Segment Open

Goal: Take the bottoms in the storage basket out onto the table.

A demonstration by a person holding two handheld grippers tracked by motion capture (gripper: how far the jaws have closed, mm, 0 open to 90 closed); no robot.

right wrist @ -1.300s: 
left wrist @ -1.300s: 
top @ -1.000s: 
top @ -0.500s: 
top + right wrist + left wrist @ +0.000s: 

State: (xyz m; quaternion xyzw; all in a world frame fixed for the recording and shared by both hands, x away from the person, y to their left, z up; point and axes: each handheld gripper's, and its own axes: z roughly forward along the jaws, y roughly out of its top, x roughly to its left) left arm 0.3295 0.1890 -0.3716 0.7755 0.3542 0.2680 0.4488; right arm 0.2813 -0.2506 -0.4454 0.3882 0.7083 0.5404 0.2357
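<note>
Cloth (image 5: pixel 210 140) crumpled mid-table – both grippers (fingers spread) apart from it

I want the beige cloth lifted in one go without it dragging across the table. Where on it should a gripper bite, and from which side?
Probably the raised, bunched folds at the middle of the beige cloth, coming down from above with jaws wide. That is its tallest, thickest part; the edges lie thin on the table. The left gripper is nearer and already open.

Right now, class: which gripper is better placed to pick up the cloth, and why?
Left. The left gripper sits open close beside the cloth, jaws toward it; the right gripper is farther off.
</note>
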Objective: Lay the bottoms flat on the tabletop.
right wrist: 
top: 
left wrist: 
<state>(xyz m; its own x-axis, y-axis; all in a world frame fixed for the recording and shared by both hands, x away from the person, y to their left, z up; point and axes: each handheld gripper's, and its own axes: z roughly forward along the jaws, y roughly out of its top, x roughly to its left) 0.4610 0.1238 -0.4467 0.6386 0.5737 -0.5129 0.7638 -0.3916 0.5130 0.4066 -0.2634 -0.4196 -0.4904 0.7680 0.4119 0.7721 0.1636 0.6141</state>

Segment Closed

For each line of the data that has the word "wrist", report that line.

Written solution ->
right wrist @ -1.300s: 
left wrist @ -1.300s: 
top + right wrist + left wrist @ +0.000s: 
right wrist: 
left wrist: 

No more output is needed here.